Native Method Stack The local (native) method stack is the area of memory required to call native native methods of the operating system no
# # # # #Heap The heap memory area, which is also the main place for GC garbage collection, is used to hold instance objects of classes is
Method Area Class member definition (static); static member definition (static) is
Runtime Constant Pool Run-time constant pools, such as strings, etc is

The area of Heep heap memory that we need to focus on is shared between threads. This area is the main place for GC garbage collection, where instance objects of the class are stored.
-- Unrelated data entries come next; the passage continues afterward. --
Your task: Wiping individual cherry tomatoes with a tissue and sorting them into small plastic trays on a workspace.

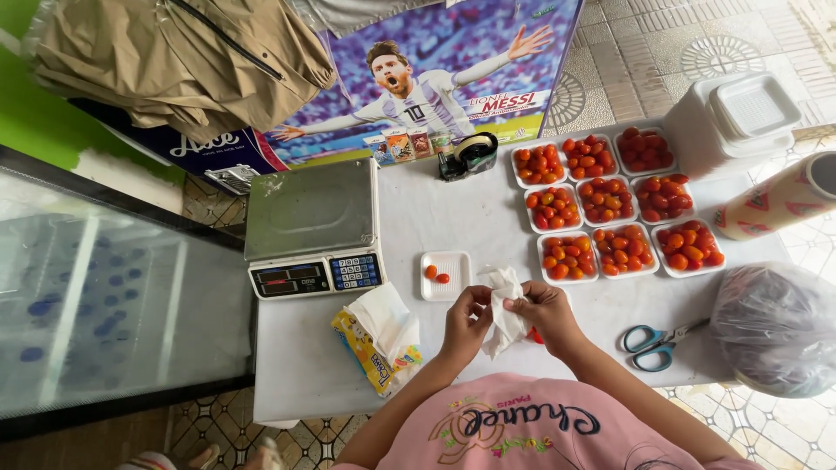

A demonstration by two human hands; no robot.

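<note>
Two hands meet on one crumpled white paper tissue (503,306) above the near edge of the white tabletop (453,218). The tissue lies between my hands: at 3 o'clock from my left hand (464,320) and at 9 o'clock from my right hand (544,312), touching both.

My left hand is curled partway, fingers pinching the tissue's left side. My right hand is clenched over the tissue's right side; a small red cherry tomato (535,336) shows just beneath it, and I cannot tell whether that hand grips it.

The tissue's long axis runs roughly 12 to 6 o'clock; its upper end points toward 12, its lower end hangs toward 6.

At 11 o'clock from the tissue sits a small white foam tray (446,276) with two cherry tomatoes. At 1 o'clock stand nine filled white trays of tomatoes (614,203) in a three-by-three block. A yellow tissue pack (376,339) lies at 9 o'clock, a grey digital scale (313,228) at 10 o'clock, and blue-handled scissors (657,341) at 3 o'clock.
</note>
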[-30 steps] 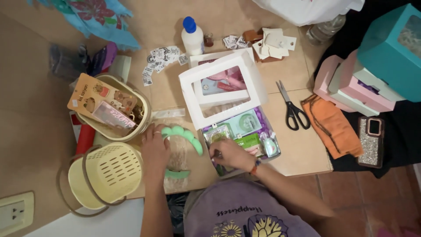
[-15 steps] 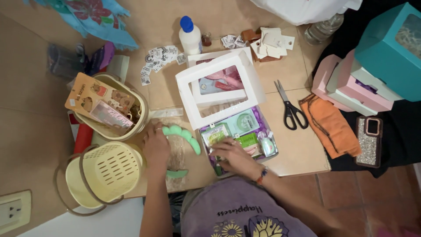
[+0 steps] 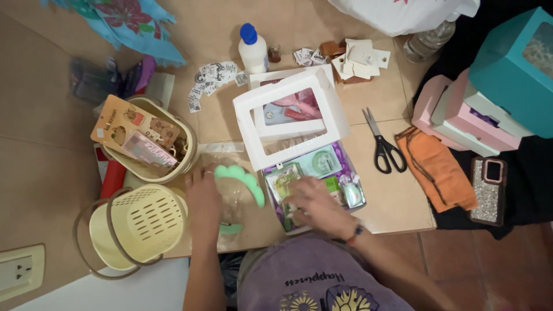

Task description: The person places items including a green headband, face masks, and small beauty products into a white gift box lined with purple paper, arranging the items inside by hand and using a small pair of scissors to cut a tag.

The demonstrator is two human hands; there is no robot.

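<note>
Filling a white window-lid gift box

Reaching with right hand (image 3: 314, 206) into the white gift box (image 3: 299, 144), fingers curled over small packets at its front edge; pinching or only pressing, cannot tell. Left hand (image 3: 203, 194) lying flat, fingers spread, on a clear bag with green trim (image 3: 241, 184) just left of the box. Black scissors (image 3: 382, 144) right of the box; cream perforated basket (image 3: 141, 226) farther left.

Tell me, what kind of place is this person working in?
Probably a home craft spot for packing gift boxes, set up on a low board over a tiled floor. A white window box is being filled with small items, with scissors, a glue bottle and stacked pastel boxes nearby.
</note>
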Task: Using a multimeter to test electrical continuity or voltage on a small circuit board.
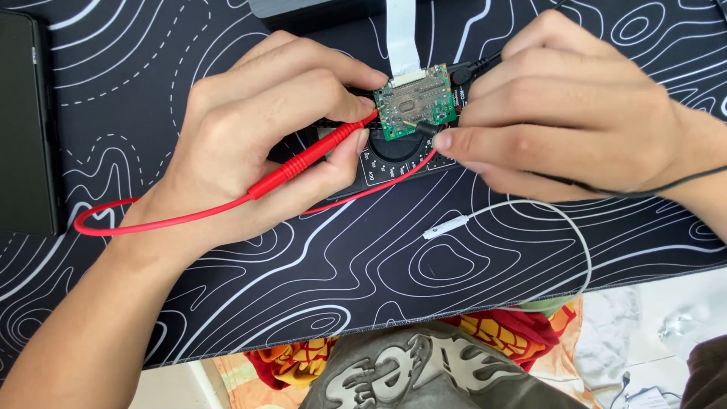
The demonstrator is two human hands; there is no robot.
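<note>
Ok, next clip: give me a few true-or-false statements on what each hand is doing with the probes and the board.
1. The left hand holds a red probe. True.
2. The red probe's tip meets a blue board. False: the circuit board is green.
3. The right hand holds a black probe at the board. True.
4. The white ribbon cable lies loose beside the white wire. False: it runs up from the board's top edge.

A home electronics hobby desk: a black desk mat with white contour lines [363,257] covers the counter, carrying a small green circuit board [415,102], red probe lead [303,157] and black multimeter [394,155].
</note>
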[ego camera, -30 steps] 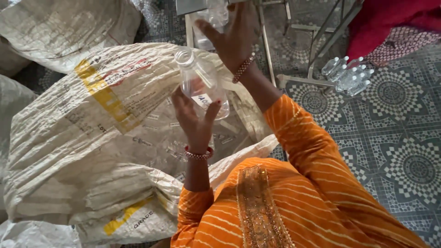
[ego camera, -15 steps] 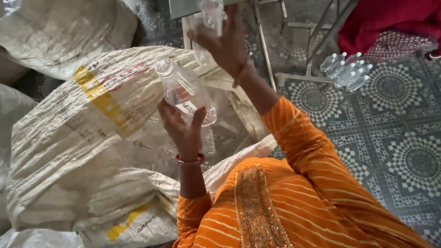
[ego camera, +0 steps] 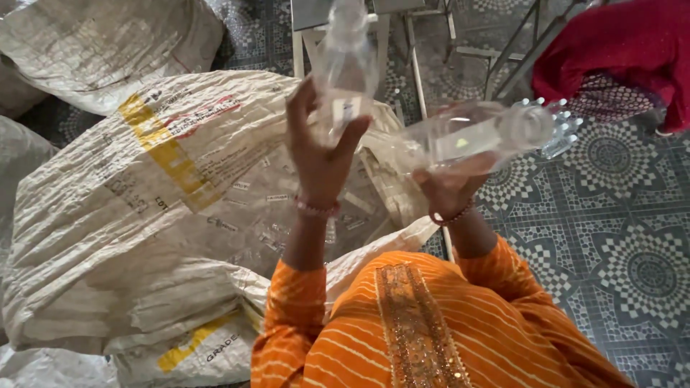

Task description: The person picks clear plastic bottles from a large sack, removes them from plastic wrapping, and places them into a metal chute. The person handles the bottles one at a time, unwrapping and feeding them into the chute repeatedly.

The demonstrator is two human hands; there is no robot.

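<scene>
Sacks behind; hands [ego camera: 320, 154] grip bottles [ego camera: 345, 72].

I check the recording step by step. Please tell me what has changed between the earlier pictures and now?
The right hand, which reached up toward the metal frame with no bottle visibly in its grip, has come down holding a second clear bottle on its side. The left hand has raised its clear bottle higher, upright. The woven sacks and patterned floor tiles stayed as they were.
</scene>
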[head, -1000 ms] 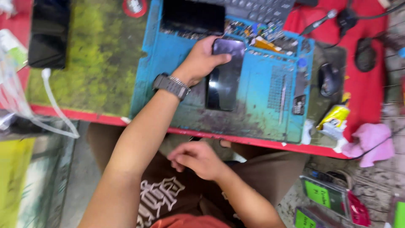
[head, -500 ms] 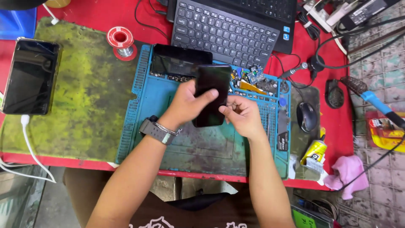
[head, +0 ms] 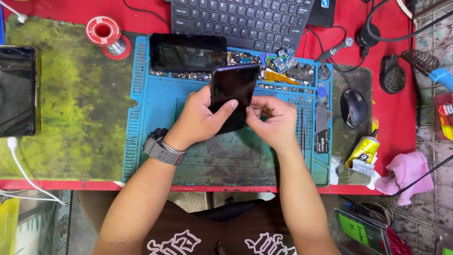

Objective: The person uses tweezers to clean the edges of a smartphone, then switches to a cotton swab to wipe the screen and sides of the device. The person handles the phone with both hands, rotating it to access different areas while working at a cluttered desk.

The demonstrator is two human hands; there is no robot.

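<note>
The lower part of the dark phone is covered by the hands: its left edge and underside by the left hand, its lower right edge by the right hand. What is pinched between the right fingertips beside the phone cannot be made out. Beyond the phone, the keyboard is cut off by the top edge. Far left of the phone, a second dark device is cropped by the left edge. The small parts just beyond the phone are too small to identify.
</note>
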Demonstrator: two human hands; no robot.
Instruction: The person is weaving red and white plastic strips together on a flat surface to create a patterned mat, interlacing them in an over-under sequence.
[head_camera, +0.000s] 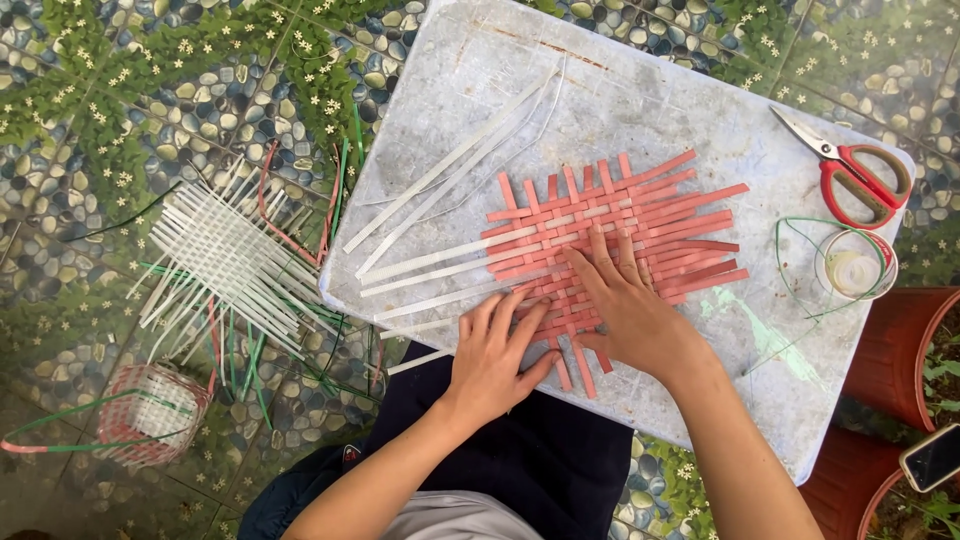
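Neither grip was closed on anything: both my hands lay flat, fingers spread, pressing on the red mat (620, 235). My left hand (495, 355) rested on the mat's near left corner, fingertips touching the white strips (450, 262) that ran out from its left edge. My right hand (625, 300) lay just beside the left one, covering the mat's near middle, fingers pointing away from me. That mat, woven of red strips with a few white ones through it, sat near the middle of the grey board (640, 100) across my lap. Right of the mat, red-handled scissors (850, 170) lay on the board, with a tape roll (855, 268) and green wire just beyond them. Left of the mat, off the board, a white woven piece (225, 260) lay on the pebble-patterned floor, and a small basket (150, 410) stood nearer me.
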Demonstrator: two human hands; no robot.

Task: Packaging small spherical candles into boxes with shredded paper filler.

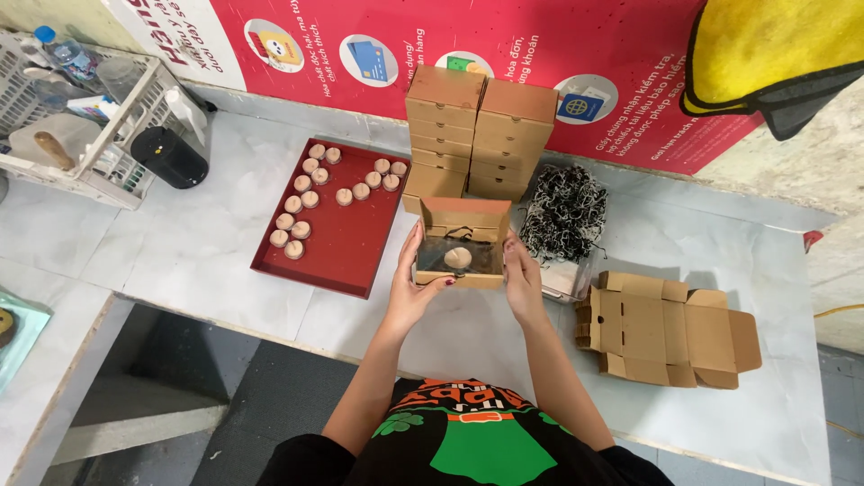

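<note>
our left hand [411, 286] has its grip closed on the left side of a small open cardboard box [461, 255], and our right hand [523, 284] clasps the right side the same way. we hold the box just above the pale desk [207, 261], near its front edge, with the lid flap standing up at the back. inside sits a round tan piece [458, 258] on dark filling; we cannot make out more of it.

just behind the box rise two stacks of closed cardboard boxes [479, 135], side by side and touching, close enough to crowd the raised flap. to the left lies a red tray [346, 243] with small round tan pieces [310, 193] in loose rows across its far half. to the right, a clear tub [565, 279] holds a heap of black shredded filling [565, 209]; our right hand hides part of the tub. further right, a pile of flat unfolded cardboard boxes [664, 328] rests on the desk.

at the far left stands a white plastic crate [108, 144] with a black cylinder [169, 157] leaning beside it; what is in the crate is hard to tell, apart from a bottle [65, 52] cut off by the frame edge. along the wall runs a long red sign [504, 54] with round white pictures and white lettering. a yellow and black cloth [774, 54] hangs over its upper right corner, cut off at the top.
</note>
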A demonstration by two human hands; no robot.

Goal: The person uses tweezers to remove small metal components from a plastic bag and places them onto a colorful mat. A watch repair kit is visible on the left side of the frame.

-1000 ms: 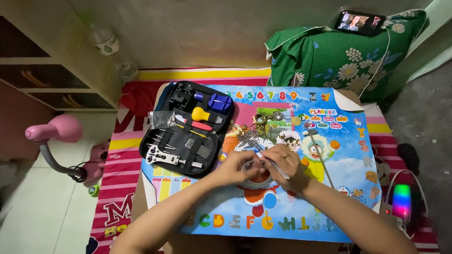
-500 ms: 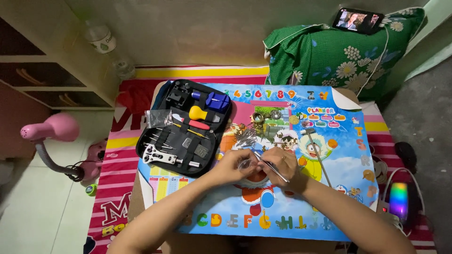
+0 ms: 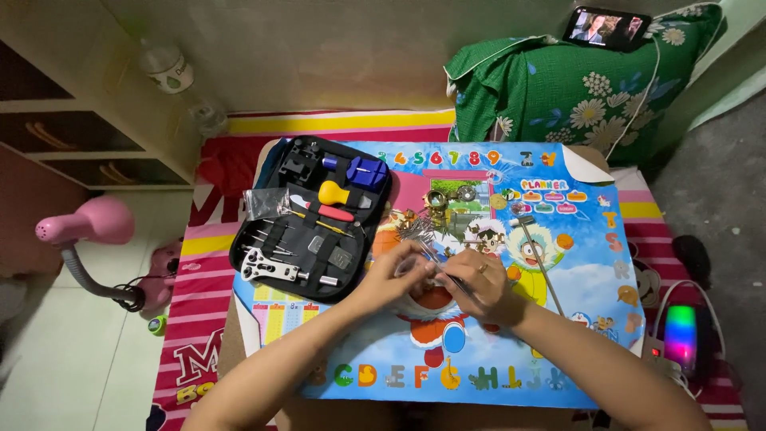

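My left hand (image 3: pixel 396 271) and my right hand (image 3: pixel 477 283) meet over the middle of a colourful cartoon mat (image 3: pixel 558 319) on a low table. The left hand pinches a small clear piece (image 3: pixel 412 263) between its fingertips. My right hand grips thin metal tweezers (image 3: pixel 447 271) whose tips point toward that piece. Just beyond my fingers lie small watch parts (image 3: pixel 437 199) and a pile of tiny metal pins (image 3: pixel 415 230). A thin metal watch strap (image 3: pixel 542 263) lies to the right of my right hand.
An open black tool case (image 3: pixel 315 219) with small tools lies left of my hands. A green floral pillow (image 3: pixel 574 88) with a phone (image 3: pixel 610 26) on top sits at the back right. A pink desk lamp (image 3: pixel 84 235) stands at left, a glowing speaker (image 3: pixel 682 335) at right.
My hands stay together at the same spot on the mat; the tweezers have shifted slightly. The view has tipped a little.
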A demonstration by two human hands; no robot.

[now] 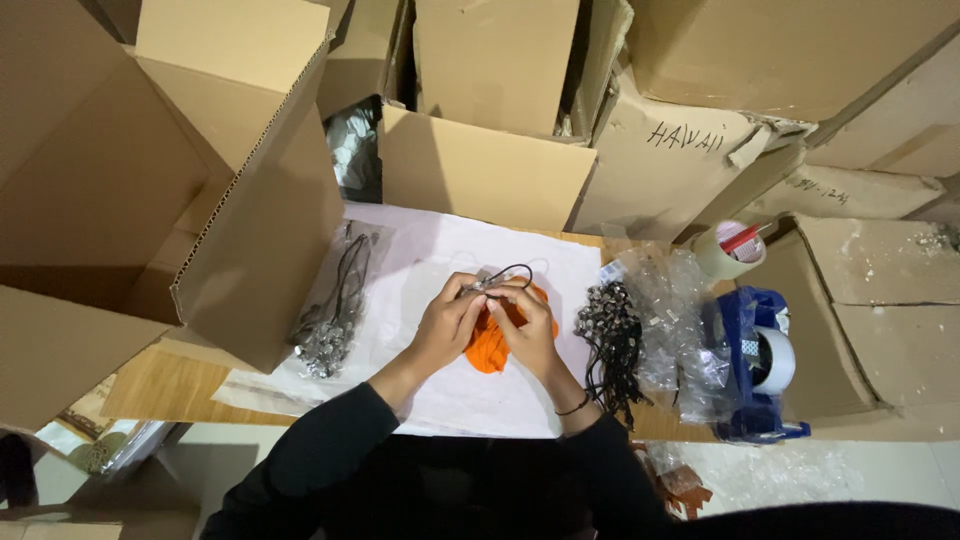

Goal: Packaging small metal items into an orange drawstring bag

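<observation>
My left hand (447, 322) and my right hand (527, 325) meet over a white sheet (440, 250) on the wooden table. Together they pinch a thin black cord (510, 271) with a small metal piece, its loop arching above my fingers. Under my hands lies an orange piece of cloth or pouch (487, 347). A black band circles my right wrist. Both sleeves are black.
A pile of black cords with metal charms (608, 335) lies right of my hands; another bundle in clear plastic (335, 315) lies left. Clear bags (675, 300), a blue tape dispenser (755, 365) and a tape roll (730, 250) sit at right. Cardboard boxes (480, 170) ring the table.
</observation>
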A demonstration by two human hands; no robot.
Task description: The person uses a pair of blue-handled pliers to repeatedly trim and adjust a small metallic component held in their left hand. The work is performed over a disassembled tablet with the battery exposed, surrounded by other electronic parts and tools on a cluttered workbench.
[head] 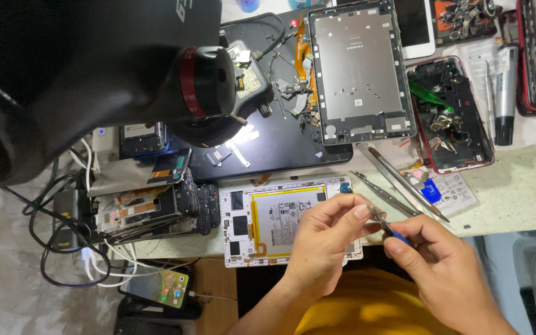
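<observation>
Both hands meet just in front of the near edge of the bench point(516, 186), over the right end of an opened tablet point(280, 223). The left hand point(324, 239) is curled nearly closed, thumb and forefinger pinched around something too small to make out, right at the tip of the tool. The right hand point(442, 267) is closed around a small blue-handled tool point(387, 227), fingers wrapped on the handle, its thin metal tip pointing up-left into the left hand's pinch.

The opened tablet lies flat with its white frame showing, a large rectangular battery outlined in yellow filling its middle and dark circuit parts at its left end. The left hand covers its lower right corner.

Beyond it lies a dark slab with a grey metal back plate point(361, 68) on its right part, orange flex ribbons trailing from the plate's left edge. Two slim metal tweezers point(398, 186) lie slanted just right of the tablet. A red-edged tray point(451, 118) of small loose parts sits further right, with a grey tube point(505, 93) beside it.

A stack of stripped phones point(150, 211) crowds the tablet's left side, with cables looping off the bench edge. A black microscope head point(212, 87) hangs over the upper left. The speckled bench to the right of the hands is the only bare stretch.
</observation>
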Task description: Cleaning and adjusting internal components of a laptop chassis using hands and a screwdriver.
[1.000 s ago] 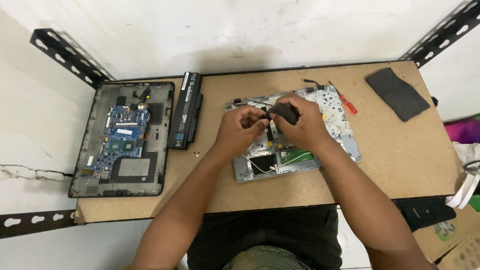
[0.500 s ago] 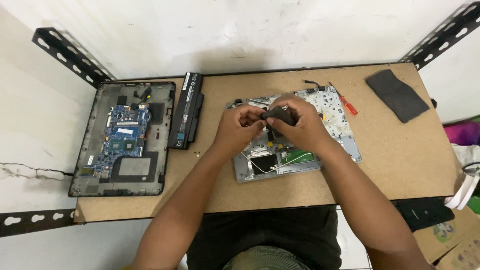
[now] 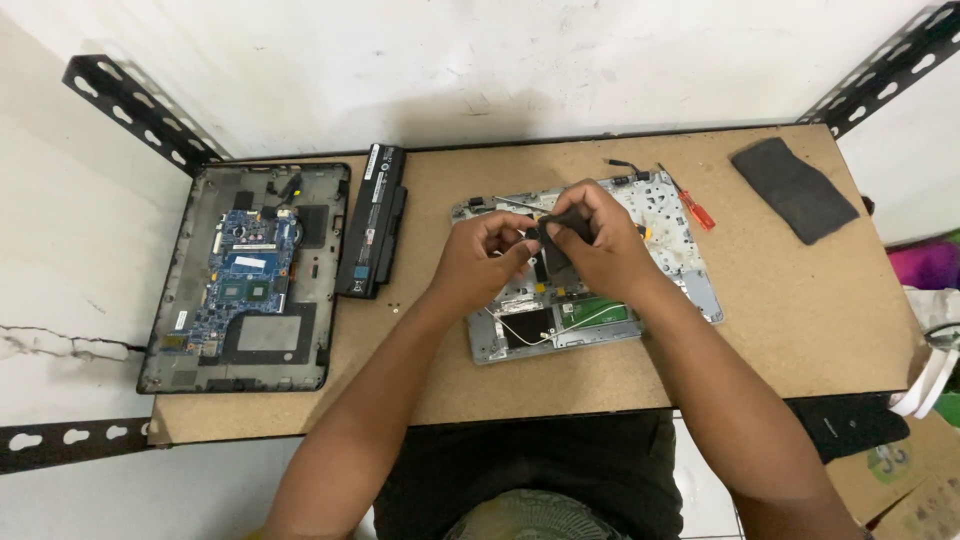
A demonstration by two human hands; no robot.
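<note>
both hands barely shifted: left hand [image 3: 487,262] and right hand [image 3: 597,243] together pinch a small black part [image 3: 556,246] above the opened laptop case [image 3: 690,285], steadying it.

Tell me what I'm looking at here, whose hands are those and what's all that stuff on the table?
The picture comes from a camera worn on a person's head, looking down, so the two arms are that person's own. The left hand and right hand meet over an opened silver laptop part and together hold a small black piece; what it is exactly is too small to tell. All this lies on a brown wooden table. At the far left sits a laptop bottom case with a blue circuit board. Beside it is a long black laptop battery. Behind the hands lies a red-handled screwdriver, and in the far right corner a dark grey cloth.
</note>
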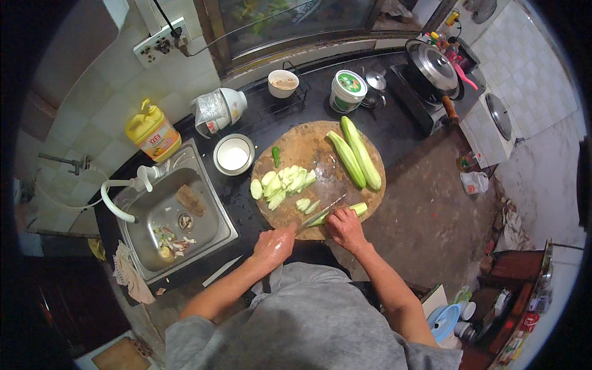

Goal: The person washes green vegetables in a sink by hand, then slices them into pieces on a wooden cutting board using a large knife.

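Observation:
My left hand (276, 241) is closed around the handle of a kitchen knife (320, 212), whose blade slants up to the right over a round wooden chopping board (319, 138). My right hand (344, 225) presses a peeled pale green gourd (359, 209) onto the board's near edge, with the blade alongside it. A few loose slices (303, 204) lie left of the blade. Beyond them is a heap of oval gourd slices (286, 181), with a green chili pepper (275, 156) above it. Two whole peeled gourds (360, 152) rest side by side at the board's right.
A steel sink (157, 231) with scraps stands left. Around the board's far side are a white-filled bowl (233, 155), stacked bowls (222, 111), a bowl of brownish contents (283, 84) and a lidded white tub (348, 91). A lidded wok (432, 67) sits on the stove at upper right.

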`<state>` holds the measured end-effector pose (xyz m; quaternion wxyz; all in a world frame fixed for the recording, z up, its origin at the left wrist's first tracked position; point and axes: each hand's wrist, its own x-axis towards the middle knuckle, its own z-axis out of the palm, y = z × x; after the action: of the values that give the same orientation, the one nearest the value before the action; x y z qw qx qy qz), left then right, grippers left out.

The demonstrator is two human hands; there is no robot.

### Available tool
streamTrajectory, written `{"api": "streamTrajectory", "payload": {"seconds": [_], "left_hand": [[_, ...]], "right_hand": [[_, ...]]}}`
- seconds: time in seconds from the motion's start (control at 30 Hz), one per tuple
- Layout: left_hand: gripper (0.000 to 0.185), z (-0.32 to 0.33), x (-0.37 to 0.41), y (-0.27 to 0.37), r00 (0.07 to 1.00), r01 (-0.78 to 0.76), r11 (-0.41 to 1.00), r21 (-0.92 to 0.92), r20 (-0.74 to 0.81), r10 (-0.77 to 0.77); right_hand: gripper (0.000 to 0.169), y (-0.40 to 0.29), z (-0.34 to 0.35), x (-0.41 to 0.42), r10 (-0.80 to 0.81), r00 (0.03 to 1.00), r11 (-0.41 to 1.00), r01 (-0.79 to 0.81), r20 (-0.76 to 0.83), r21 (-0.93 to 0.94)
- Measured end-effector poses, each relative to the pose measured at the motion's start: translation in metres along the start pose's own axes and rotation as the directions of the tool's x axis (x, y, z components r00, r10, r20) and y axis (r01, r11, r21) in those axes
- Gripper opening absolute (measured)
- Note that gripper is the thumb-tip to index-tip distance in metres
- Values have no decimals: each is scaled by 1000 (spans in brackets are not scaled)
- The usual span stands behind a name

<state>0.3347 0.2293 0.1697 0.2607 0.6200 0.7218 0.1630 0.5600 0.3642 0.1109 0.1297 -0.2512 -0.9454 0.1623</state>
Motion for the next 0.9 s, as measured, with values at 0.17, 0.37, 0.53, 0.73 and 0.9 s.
{"api": "streamTrajectory", "payload": {"seconds": [0.17,0.37,0.53,0.73,0.9], "left_hand": [[14,20,2,-9,997,27,999,44,72,-30],[19,6,9,-22,1000,12,1000,15,6,-12],[18,-14,10,-17,995,102,994,31,1,-102],[16,7,0,-11,999,53,996,67,-14,-52],[14,3,5,-12,1000,17,999,36,-15,-17]], "right_hand": [[48,-2,-25,2,-15,997,998,19,72,-57],[80,38,-2,5,20,984,985,12,178,-175],[76,21,-7,19,-19,998,986,30,68,-163],[60,18,-3,9,-54,998,996,55,19,-69],[53,13,-8,8,-63,998,996,63,-5,-67]]}}
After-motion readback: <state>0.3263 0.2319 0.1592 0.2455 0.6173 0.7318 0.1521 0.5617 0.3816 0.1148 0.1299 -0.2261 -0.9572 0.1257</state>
Our most common Java OOM crashes due to heap memory usage exceeding the maximum available memory threshold of the virtual machine. The garbage collection mechanism also targets the heap memory portion.

2.1.2 How does the garbage collector work to reclaim memory

The Java virtual machine has an automatic memory management mechanism that manages memory through a garbage collector, which reclaims a piece of memory once it is determined that the program no longer uses it.

The garbage collector currently uses reachability analysis algorithms to determine whether an object can be collected: Through a series of objects called GC Roots as the starting point, search down from these nodes is called the reference chain. When an object is not connected to GC Roots by any reference chain (that is, the object is unreachable to GC Roots), it is proved that the object is dead and recoverable. The gray parts of the figure below are the memory objects that can be reclaimed.

GC Roots are objects that can be accessed from outside the heap, such as references to objects in the GC heap in the currently active stack frame of the Java thread, i.e. parameters and local variables of the reference type of the currently being called method, etc.

There are different collection algorithms for garbage collection, and different types of garbage collectors, but this is just an overview of the background without going into detail. The core of whether an object is recyclable is to determine whether an object is unreachable to GC Roots, in which case the object is reclaimed to free up memory space.

Here we know under what circumstances an object is recycled. If it is not collected in memory, it is because GC Root holds a reference to it. When the memory is sufficient and the contiguous space is large enough, the virtual machine creates objects to allocate memory normally.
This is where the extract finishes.